From 89403b1ecb2da9d3feeb9b1a581a1f50501b7896 Mon Sep 17 00:00:00 2001
From: Georg Semmler <github@weiznich.de>
Date: Fri, 23 Aug 2024 06:08:11 +0000
Subject: [PATCH] Fill an advisory for protocol level injections for diesel

This is essentially the same as https://github.com/rustsec/advisory-db/pull/2039 but for diesel.
---
 crates/diesel/RUSTSEC-0000-0000.md | 53 ++++++++++++++++++++++++++++++
 1 file changed, 53 insertions(+)
 create mode 100644 crates/diesel/RUSTSEC-0000-0000.md

diff --git a/crates/diesel/RUSTSEC-0000-0000.md b/crates/diesel/RUSTSEC-0000-0000.md
new file mode 100644
index 000000000..271b5d776
--- /dev/null
+++ b/crates/diesel/RUSTSEC-0000-0000.md
@@ -0,0 +1,53 @@
+```toml
+[advisory]
+id = "RUSTSEC-0000-0000"
+package = "diesel"
+date = "2024-08-23"
+url = "https://github.com/diesel-rs/diesel/pull/4170"
+
+categories = ["format-injection"]
+keywords = ["sql", "injection", "overflow", "truncation"]
+
+[versions]
+patched = [">= 2.2.3"]
+```
+
+# Binary Protocol Misinterpretation caused by Truncating or Overflowing Casts
+
+The following presentation at this year's DEF CON was brought to our attention on the Diesel Gitter Channel:
+
+> SQL Injection isn't Dead: Smuggling Queries at the Protocol Level  
+> <http://web.archive.org/web/20240812130923/https://media.defcon.org/DEF%20CON%2032/DEF%20CON%2032%20presentations/DEF%20CON%2032%20-%20Paul%20Gerste%20-%20SQL%20Injection%20Isn't%20Dead%20Smuggling%20Queries%20at%20the%20Protocol%20Level.pdf>  
+> (Archive link for posterity.)
+Essentially, encoding a value larger than 4GiB can cause the length prefix in the protocol to overflow, 
+causing the server to interpret the rest of the string as binary protocol commands or other data.
+
+It appears Diesel _does_ perform truncating casts in a way that could be problematic, 
+for example: <https://github.com/diesel-rs/diesel/blob/ae82c4a5a133db65612b7436356f549bfecda1c7/diesel/src/pg/connection/stmt/mod.rs#L36>
+
+This code has existed essentially since the beginning, 
+so it is reasonable to assume that all published versions `<= 2.2.2` are affected.
+
+## Mitigation
+
+The prefered migration to the outlined problem is to update to a Diesel version newer than 2.2.2, which includes 
+fixes for the problem. 
+
+As always, you should make sure your application is validating untrustworthy user input. 

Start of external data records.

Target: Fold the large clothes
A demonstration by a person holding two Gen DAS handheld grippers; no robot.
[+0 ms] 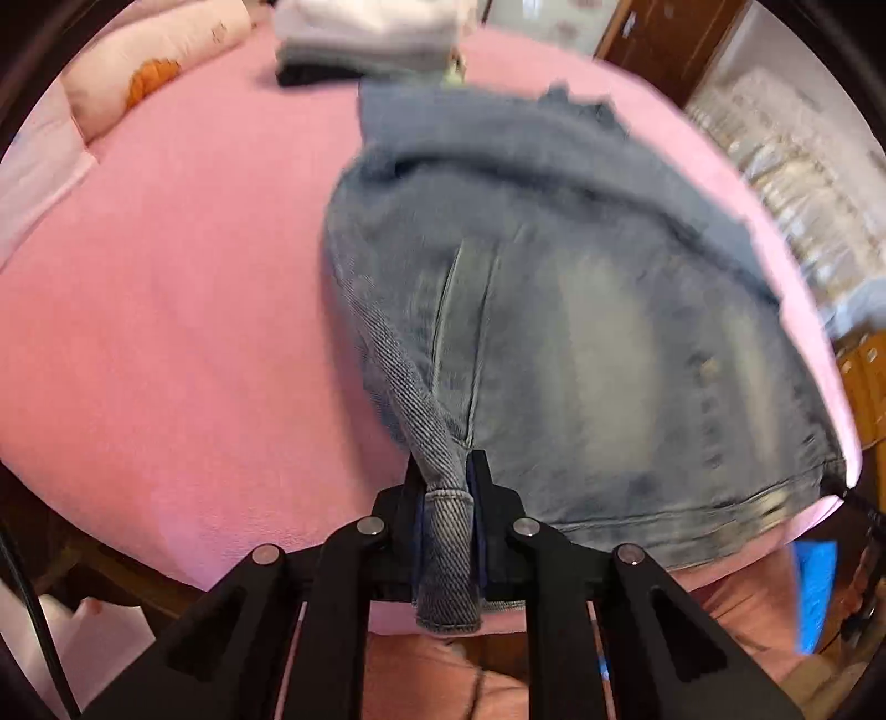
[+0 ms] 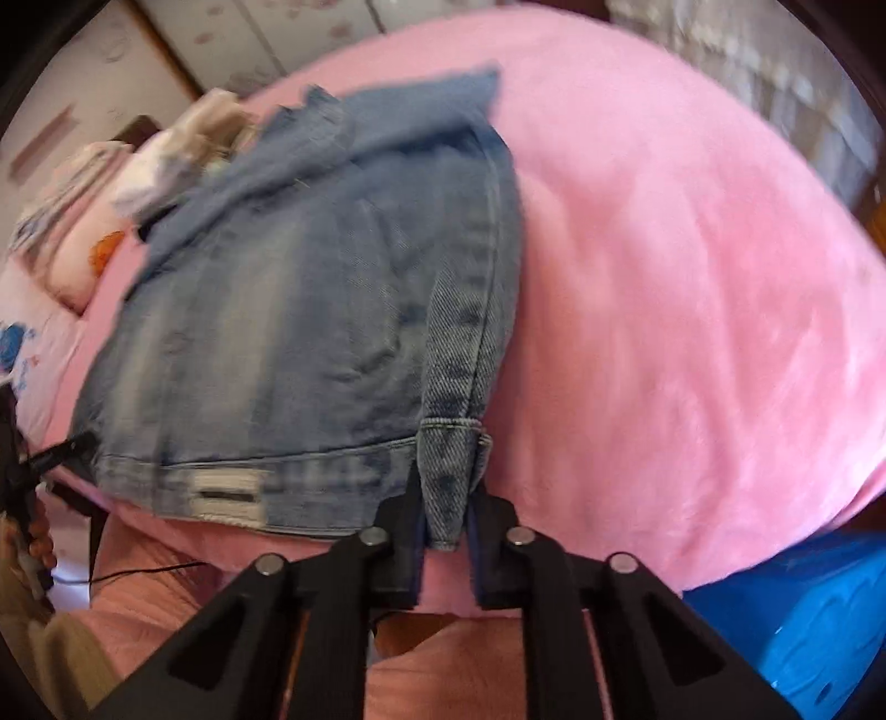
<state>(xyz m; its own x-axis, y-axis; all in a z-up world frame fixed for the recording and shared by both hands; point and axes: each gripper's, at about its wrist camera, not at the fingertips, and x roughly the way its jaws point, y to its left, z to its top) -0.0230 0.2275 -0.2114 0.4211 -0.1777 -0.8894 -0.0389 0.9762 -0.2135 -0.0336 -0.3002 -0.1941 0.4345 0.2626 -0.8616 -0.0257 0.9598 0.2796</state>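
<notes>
A faded blue denim jacket lies on a pink bed, its hem toward me. My left gripper is shut on the jacket's near left corner, a band of denim pinched between its black fingers. In the right wrist view the same denim jacket spreads to the left on the pink bed. My right gripper is shut on its near right corner, where a hemmed flap hangs between the pads. Both corners are lifted slightly off the bed.
A stack of folded clothes sits at the far side of the bed, beside a pale pillow. A blue object lies at the bed's near right edge. Wooden furniture stands beyond. A person's pink-clad legs are below.
</notes>
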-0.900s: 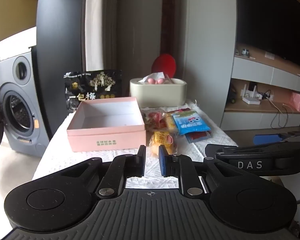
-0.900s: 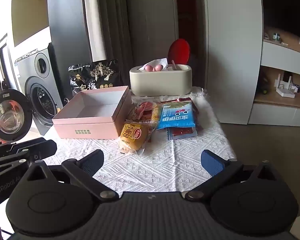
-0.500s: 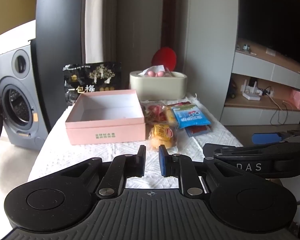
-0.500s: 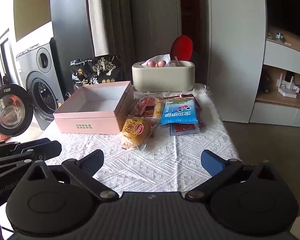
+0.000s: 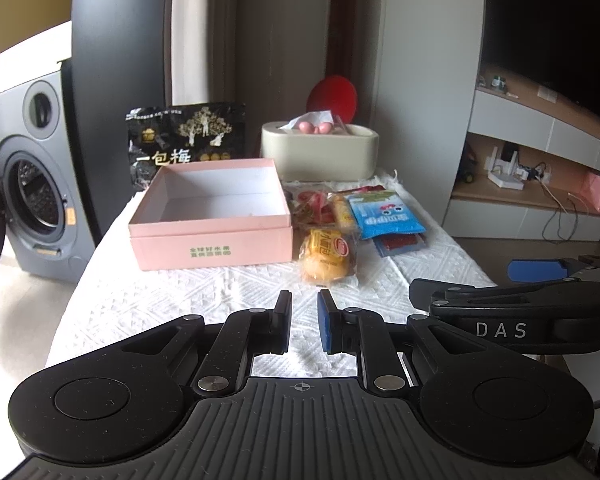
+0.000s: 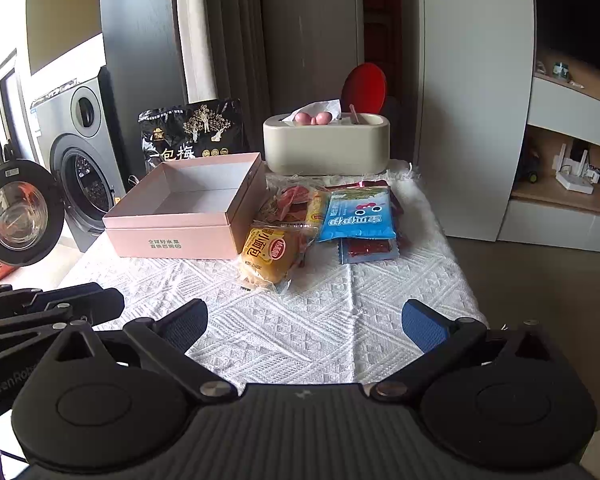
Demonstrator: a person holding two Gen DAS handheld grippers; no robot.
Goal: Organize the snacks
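Observation:
An empty pink box [image 5: 216, 216] [image 6: 188, 208] sits on a white cloth-covered table [image 6: 300, 320]. To its right lie snack packets: a yellow bread pack [image 5: 326, 256] [image 6: 270, 256], a blue pack [image 5: 384, 214] [image 6: 358, 214] over a red one [image 6: 370, 248], and a red-and-yellow pack [image 6: 296, 204]. A black snack bag [image 5: 188, 140] [image 6: 194, 132] stands behind the box. My left gripper [image 5: 304, 320] hangs shut and empty short of the bread pack. My right gripper [image 6: 304, 320] stands wide open and empty over the table's near edge.
A beige tissue box [image 5: 320, 152] [image 6: 326, 142] stands at the table's far end with a red round object [image 6: 364, 84] behind it. A washing machine [image 5: 28, 184] with its door open is at the left. Shelving [image 5: 532, 184] lies to the right.
Both grippers have moved forward toward the table, so the box and snacks look larger and nearer. Neither gripper's jaws have changed.

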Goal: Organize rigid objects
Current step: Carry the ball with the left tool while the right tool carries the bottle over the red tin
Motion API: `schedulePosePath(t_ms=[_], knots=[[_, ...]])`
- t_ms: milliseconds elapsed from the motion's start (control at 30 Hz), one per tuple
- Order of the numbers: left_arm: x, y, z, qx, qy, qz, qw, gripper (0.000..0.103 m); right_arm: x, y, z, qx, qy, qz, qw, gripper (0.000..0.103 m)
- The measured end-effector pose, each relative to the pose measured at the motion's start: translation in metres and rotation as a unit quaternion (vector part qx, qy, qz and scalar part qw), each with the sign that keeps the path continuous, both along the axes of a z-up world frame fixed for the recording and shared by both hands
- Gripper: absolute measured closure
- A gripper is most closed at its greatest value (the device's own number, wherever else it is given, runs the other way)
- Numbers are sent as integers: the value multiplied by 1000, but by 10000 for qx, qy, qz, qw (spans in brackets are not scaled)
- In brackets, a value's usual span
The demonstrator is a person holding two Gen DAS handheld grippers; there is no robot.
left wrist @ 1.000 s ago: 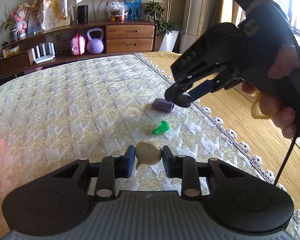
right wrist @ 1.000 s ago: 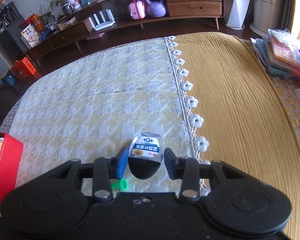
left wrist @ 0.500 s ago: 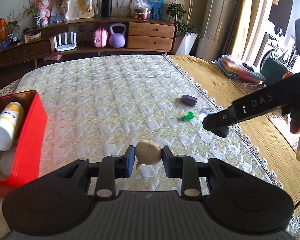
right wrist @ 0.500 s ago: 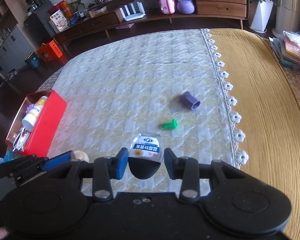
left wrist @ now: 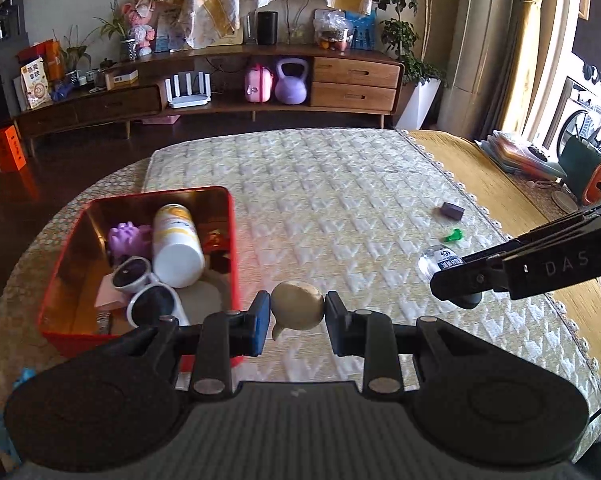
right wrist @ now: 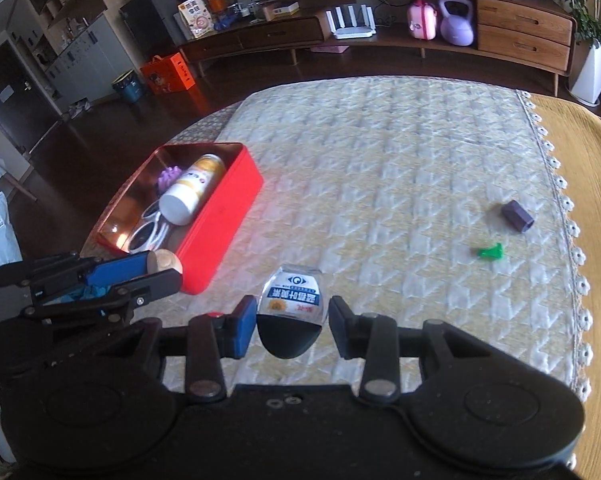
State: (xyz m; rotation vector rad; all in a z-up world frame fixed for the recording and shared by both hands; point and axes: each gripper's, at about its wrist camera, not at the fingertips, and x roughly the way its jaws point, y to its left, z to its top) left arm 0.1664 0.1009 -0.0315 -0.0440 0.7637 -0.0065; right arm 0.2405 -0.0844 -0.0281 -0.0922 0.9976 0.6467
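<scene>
Both claws have swung across the quilted bed (left wrist: 340, 200) toward the red tin (right wrist: 220, 216), which a second ago was barely in view at the frame edge. That tin sits at the bed's left side and holds a white bottle (left wrist: 178, 246), sunglasses (left wrist: 148, 292) and a purple toy (left wrist: 128, 238). Left claw (left wrist: 296, 314) is clamped on a beige rounded object (left wrist: 297, 310), held just right of the tin's near corner. Right claw (right wrist: 292, 320) is clamped on a small clear bottle with a black cap (right wrist: 291, 300). Well apart, near the bed's lace edge, lie a purple block (right wrist: 518, 216) and a green peg (right wrist: 490, 251).
</scene>
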Motion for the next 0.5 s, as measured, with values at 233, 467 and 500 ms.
schedulePosePath(t_ms=[233, 467, 500], knots=[[-6, 56, 6, 295, -22, 312, 9991, 74, -9, 55, 3, -15, -134, 335, 9993, 64], [8, 104, -2, 593, 88, 605, 9964, 74, -4, 100, -2, -68, -201, 453, 9988, 64], [11, 109, -4, 624, 111, 610, 9961, 74, -3, 106, -4, -103, -216, 458, 9987, 64]])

+Reject any input over 4 GiB, or any input that could _encode_ to a string longer than 4 GiB. 
+Dynamically built queries are also potentially problematic if it pushes the message size over this 4 GiB bound.
+
+For web application backends, consider adding some middleware that limits the size of request bodies by default.
+
+## Resolution
+
+Diesel now uses `#[deny]` directives for the following Clippy lints:
+
+* [`cast_possible_truncation`](https://rust-lang.github.io/rust-clippy/master/#/cast_possible_truncation)
+* [`cast_possible_wrap`](https://rust-lang.github.io/rust-clippy/master/#/cast_possible_wrap)
+* [`cast_sign_loss`](https://rust-lang.github.io/rust-clippy/master/#/cast_sign_loss)
+
+to prevent casts that will lead to precision loss or other trunctations. Additionally we performed an 
+audit of the relevant code.
+
+A fix is included in the `2.2.3` release.